**Exercise aim**
Leaving pictures aside, set down each line exactly, from the first line of the data to the line with "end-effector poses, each", both included.

-- Opening Marker --

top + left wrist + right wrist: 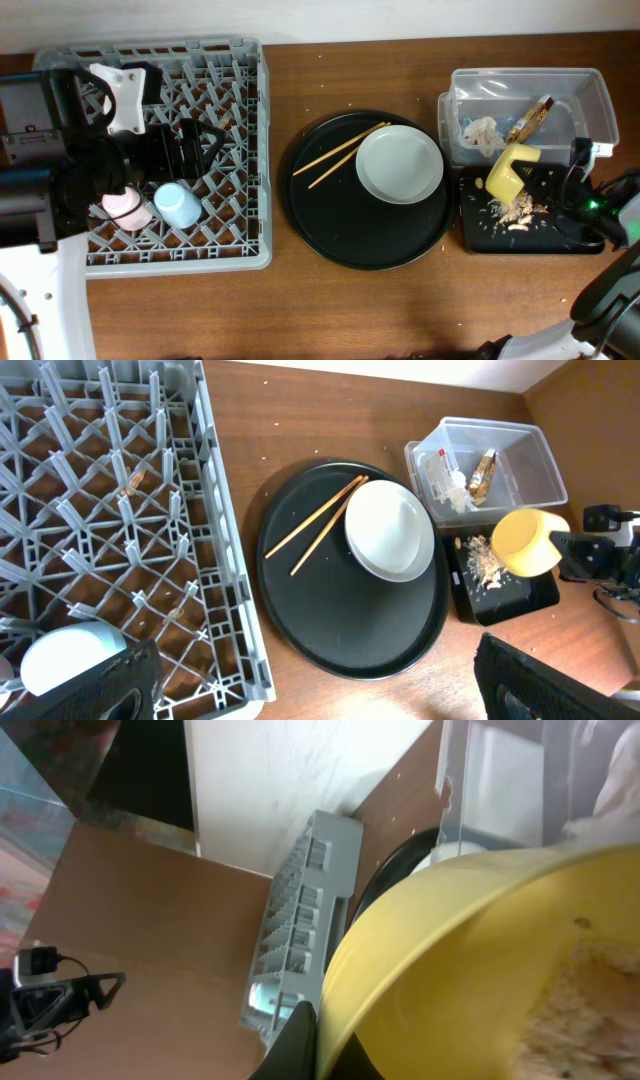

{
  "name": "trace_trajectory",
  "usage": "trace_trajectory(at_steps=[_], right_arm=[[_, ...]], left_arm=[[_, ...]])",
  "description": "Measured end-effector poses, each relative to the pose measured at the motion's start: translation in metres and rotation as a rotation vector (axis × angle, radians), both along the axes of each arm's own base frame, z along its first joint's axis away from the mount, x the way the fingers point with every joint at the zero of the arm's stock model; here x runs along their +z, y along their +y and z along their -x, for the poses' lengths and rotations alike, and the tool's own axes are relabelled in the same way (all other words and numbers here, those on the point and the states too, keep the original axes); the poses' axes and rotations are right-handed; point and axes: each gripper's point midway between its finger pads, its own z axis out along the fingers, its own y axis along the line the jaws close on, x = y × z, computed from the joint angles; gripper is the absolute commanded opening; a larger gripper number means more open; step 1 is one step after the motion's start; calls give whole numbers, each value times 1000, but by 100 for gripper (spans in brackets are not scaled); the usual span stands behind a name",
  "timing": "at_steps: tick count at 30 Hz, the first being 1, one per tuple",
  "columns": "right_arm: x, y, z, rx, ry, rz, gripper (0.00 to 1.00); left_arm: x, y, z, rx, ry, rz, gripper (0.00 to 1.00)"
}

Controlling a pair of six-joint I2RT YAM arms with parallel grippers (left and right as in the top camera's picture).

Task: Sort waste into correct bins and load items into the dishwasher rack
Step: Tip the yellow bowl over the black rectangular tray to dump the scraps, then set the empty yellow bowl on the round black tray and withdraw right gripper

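Note:
My right gripper point(322, 1038) is shut on the rim of the yellow bowl point(509, 171), holding it tipped over the shallow black tray point(478, 232). Brownish food scraps point(515, 209) lie on that tray, and some residue clings inside the bowl point(590, 1005). The clear tub point(596, 92) holds the white tissue point(481, 132) and the gold-brown wrapper point(530, 118). The pale plate point(400, 164) and the chopsticks point(338, 156) lie on the round black tray point(330, 225). The pink cup point(125, 207) and the light-blue cup point(179, 205) sit in the grey rack point(250, 150). My left gripper point(320, 700) is open and empty above the rack's near corner.
The left arm's body point(60, 150) covers the left part of the rack. Cables and the right arm point(600, 205) crowd the table's right edge. Bare wood lies between the rack and the round tray and along the front.

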Motion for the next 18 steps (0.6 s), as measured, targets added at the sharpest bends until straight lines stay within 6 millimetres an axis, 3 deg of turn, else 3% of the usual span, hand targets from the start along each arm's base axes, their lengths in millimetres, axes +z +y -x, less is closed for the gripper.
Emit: trace_trajectory(at_steps=[5,10,18], right_arm=[[-7,5,7,13,27,29,4],[0,12,16,-2,153,-127,4],[2,11,17,-8,172,-78,4]], left_arm=[[0,0,0,0,0,0,99],[0,0,0,0,0,0,99],[0,0,0,0,0,0,99]])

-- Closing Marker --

**Answer**
top + left wrist + right wrist: 

{
  "name": "trace_trajectory",
  "usage": "trace_trajectory(at_steps=[_], right_arm=[[_, ...]], left_arm=[[_, ...]])",
  "description": "Measured end-effector poses, each relative to the pose measured at the motion's start: translation in metres and rotation as a rotation vector (axis × angle, radians), both along the axes of each arm's own base frame, z along its first joint's axis away from the mount, x the way the fingers point with every joint at the zero of the arm's stock model; here x runs along their +z, y along their +y and z along their -x, for the poses' lengths and rotations alike, and the tool's own axes are relabelled in the same way (all other words and numbers here, those on the point and the states too, keep the original axes); the poses' axes and rotations are right-handed; point and axes: each gripper's point midway between its finger pads, its own z axis out along the fingers, its own y axis along the line the jaws close on, x = y × z, computed from the joint angles; gripper is the absolute commanded opening; a larger gripper number means more open; step 1 is one step after the motion's start; calls give whole numbers, each value times 1000, but by 100 for gripper (spans in brackets are not scaled); the usual span stands behind a name",

No more work remains on this exercise.